1 Problem Solving and Programming
This course is about learning computer programming by problem solving. The course is broadly divided into three units. The essential constructs of C language (for problem solving) are introduced at the beginning of each unit really quick. This is followed by an extended duration of problem solving. To get started, 5 problems from code forces are selected and the incremental approach to solving them demonstrated. Modularity is emphasised throughout. The students are encouraged to break the solution into functions rather than implement the entire logic in main. While it might seem unnecessary to define functions for really simple problems, the expectation is that students learn the art of developing programs as building blocks.
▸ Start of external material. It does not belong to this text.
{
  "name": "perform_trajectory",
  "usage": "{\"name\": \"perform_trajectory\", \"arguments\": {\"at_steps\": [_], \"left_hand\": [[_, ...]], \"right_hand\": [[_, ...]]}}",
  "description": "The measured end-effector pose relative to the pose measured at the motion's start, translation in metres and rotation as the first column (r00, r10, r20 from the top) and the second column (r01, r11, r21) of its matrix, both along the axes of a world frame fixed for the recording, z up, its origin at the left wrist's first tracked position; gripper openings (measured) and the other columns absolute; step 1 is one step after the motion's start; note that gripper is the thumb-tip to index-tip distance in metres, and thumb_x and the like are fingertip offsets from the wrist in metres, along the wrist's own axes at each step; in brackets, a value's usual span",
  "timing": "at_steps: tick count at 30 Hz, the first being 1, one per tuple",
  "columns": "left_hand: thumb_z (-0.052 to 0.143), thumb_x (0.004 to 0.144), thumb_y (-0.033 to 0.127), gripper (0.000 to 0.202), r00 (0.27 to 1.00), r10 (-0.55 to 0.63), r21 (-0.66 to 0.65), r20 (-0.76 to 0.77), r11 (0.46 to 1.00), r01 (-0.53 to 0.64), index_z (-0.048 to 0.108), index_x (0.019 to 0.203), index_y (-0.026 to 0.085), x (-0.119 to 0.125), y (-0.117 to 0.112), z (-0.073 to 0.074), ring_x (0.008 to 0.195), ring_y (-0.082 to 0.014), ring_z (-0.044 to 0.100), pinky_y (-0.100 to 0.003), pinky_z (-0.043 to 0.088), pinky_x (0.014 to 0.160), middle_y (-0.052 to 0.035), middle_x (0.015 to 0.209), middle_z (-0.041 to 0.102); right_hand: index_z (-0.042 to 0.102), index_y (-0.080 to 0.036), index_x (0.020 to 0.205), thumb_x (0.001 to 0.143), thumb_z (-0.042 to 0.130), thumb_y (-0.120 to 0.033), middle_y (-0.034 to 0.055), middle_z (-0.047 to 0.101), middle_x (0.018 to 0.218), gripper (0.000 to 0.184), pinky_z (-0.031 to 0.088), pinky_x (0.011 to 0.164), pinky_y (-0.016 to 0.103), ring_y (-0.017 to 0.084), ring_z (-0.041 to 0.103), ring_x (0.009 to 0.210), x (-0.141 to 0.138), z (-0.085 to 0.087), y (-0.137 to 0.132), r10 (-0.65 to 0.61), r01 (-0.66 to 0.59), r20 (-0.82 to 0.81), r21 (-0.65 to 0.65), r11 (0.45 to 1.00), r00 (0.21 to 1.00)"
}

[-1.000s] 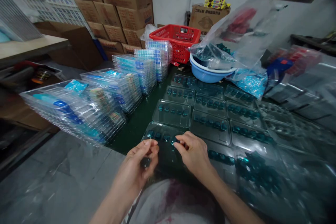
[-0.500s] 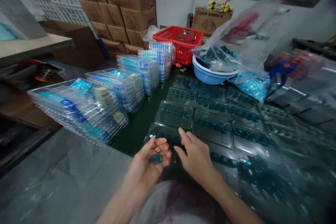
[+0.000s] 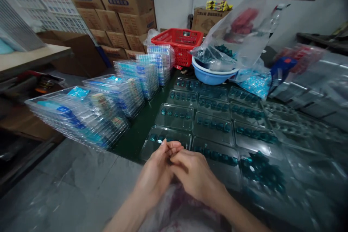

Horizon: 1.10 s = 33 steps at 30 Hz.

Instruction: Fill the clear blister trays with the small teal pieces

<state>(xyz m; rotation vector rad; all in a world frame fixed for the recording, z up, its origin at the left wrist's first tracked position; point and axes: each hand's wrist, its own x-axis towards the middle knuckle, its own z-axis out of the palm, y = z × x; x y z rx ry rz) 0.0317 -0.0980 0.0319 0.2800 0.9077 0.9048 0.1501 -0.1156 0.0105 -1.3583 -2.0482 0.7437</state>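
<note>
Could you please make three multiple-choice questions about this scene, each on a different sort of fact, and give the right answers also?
1. Where is the blue plastic basin?
A) On the floor
B) On the table, in front of the red plastic basket
C) On the cardboard boxes

2. What colour are the small pieces in the clear plastic tray?
A) Red
B) Yellow
C) Teal

3. How are the left hand and right hand?
A) Together, fingers meeting
B) Far apart
C) Both on the basket

Answers:
1 B, the basin sits on the table before the basket.
2 C, the rows of pieces look teal.
3 A, the hands touch above the tray.
</note>
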Motion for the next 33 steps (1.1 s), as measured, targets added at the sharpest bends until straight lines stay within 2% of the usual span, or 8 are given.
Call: {"name": "perform_trajectory", "arguments": {"at_steps": [4,10,17,20,23,26,30,33], "left_hand": [[0.045,0.082,0.035,0.030,0.999,-0.021,0.049,0.044,0.999,0.019,0.063,0.084,0.011,0.004,0.001,0.000,0.090,-0.0216,0.055,-0.033,0.042,0.083,-0.0113,0.090,0.061],[0.043,0.083,0.036,0.031,0.996,-0.033,0.089,0.077,0.996,0.026,0.062,0.086,0.012,0.008,0.003,0.001,0.092,-0.0215,0.054,-0.035,0.039,0.087,-0.0110,0.091,0.060],[0.040,0.084,0.040,0.038,0.971,-0.195,0.094,0.137,0.979,0.183,0.061,0.095,0.010,0.006,0.003,0.002,0.097,-0.0253,0.053,-0.039,0.037,0.090,-0.0138,0.100,0.059],[0.040,0.083,0.042,0.040,0.967,-0.214,0.091,0.139,0.975,0.203,0.061,0.095,0.010,0.007,0.005,0.004,0.100,-0.0268,0.052,-0.040,0.036,0.092,-0.0144,0.102,0.059],[0.042,0.082,0.042,0.040,0.969,-0.205,0.089,0.136,0.977,0.194,0.061,0.095,0.010,0.007,0.007,0.004,0.106,-0.0281,0.049,-0.040,0.034,0.094,-0.0157,0.106,0.059],[0.044,0.082,0.041,0.038,0.971,-0.193,0.076,0.142,0.980,0.184,0.061,0.095,0.010,0.008,0.008,0.002,0.109,-0.0282,0.047,-0.039,0.033,0.095,-0.0158,0.108,0.059],[0.045,0.082,0.040,0.036,0.972,-0.181,0.062,0.152,0.983,0.173,0.060,0.096,0.011,0.010,0.010,0.000,0.111,-0.0272,0.046,-0.039,0.033,0.096,-0.0149,0.107,0.060],[0.044,0.082,0.041,0.037,0.969,-0.183,0.062,0.163,0.983,0.176,0.059,0.100,0.012,0.010,0.010,-0.001,0.112,-0.0265,0.045,-0.038,0.034,0.095,-0.0145,0.109,0.058]], "right_hand": [[0.048,-0.017,0.056,0.079,0.048,-0.013,-0.0027,0.053,0.062,0.023,0.033,0.058,0.020,0.010,0.049,0.060,0.005,0.000,-0.002,-0.017,0.013,-0.104,-0.043,0.999,0.994],[0.054,-0.016,0.064,0.075,0.049,-0.011,-0.0042,0.051,0.058,0.013,0.030,0.048,0.019,0.007,0.043,0.050,0.007,0.001,-0.002,-0.168,0.103,-0.325,-0.209,0.973,0.931],[0.059,-0.015,0.063,0.070,0.054,-0.011,-0.0050,0.047,0.052,0.009,0.027,0.043,0.017,0.006,0.039,0.045,0.018,-0.001,0.004,-0.121,-0.069,-0.469,-0.368,0.927,0.875],[0.057,-0.016,0.063,0.072,0.051,-0.011,-0.0052,0.046,0.052,0.012,0.027,0.044,0.018,0.006,0.038,0.046,0.018,-0.001,0.003,-0.086,-0.036,-0.392,-0.292,0.956,0.916],[0.053,-0.016,0.062,0.075,0.046,-0.009,-0.0034,0.049,0.057,0.017,0.030,0.052,0.021,0.008,0.043,0.053,0.014,0.000,-0.001,-0.051,0.032,-0.227,-0.086,0.996,0.973],[0.050,-0.017,0.066,0.077,0.042,-0.010,-0.0004,0.053,0.067,0.016,0.033,0.060,0.023,0.011,0.048,0.063,0.010,-0.002,-0.004,-0.037,0.042,-0.086,0.053,0.998,0.996],[0.046,-0.018,0.068,0.077,0.041,-0.010,-0.0001,0.051,0.066,0.013,0.031,0.057,0.024,0.012,0.046,0.060,0.008,-0.008,-0.005,-0.086,0.083,0.024,0.100,0.992,0.996],[0.044,-0.018,0.069,0.076,0.040,-0.009,-0.0014,0.049,0.063,0.012,0.030,0.055,0.023,0.011,0.045,0.057,0.008,-0.011,-0.004,-0.097,0.099,-0.035,0.061,0.993,0.995]]}}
How else does one apply modularity for large software unless he/she has learnt to apply it for smaller programs?
2 Object Oriented Programming
This is a course on object oriented programming using Java. The initial emphasis of the course is on object oriented paradigm with almost zero use of any Java libraries. All the major features of object orientation such as encapsulation, polymorphism, composition, inheritance, interface and exception handling, are introduced and wound around single application example to enable the learner to assimilate the underlying principles. In the second phase, the essential libraries of core Java such as math, string and file handling are introduced. In the final phase, advanced features such as generics, collections, swings, multi-threading, serialisation and UML design notations are introduced. The students are strongly encouraged to design and implement a 1000-LOC project.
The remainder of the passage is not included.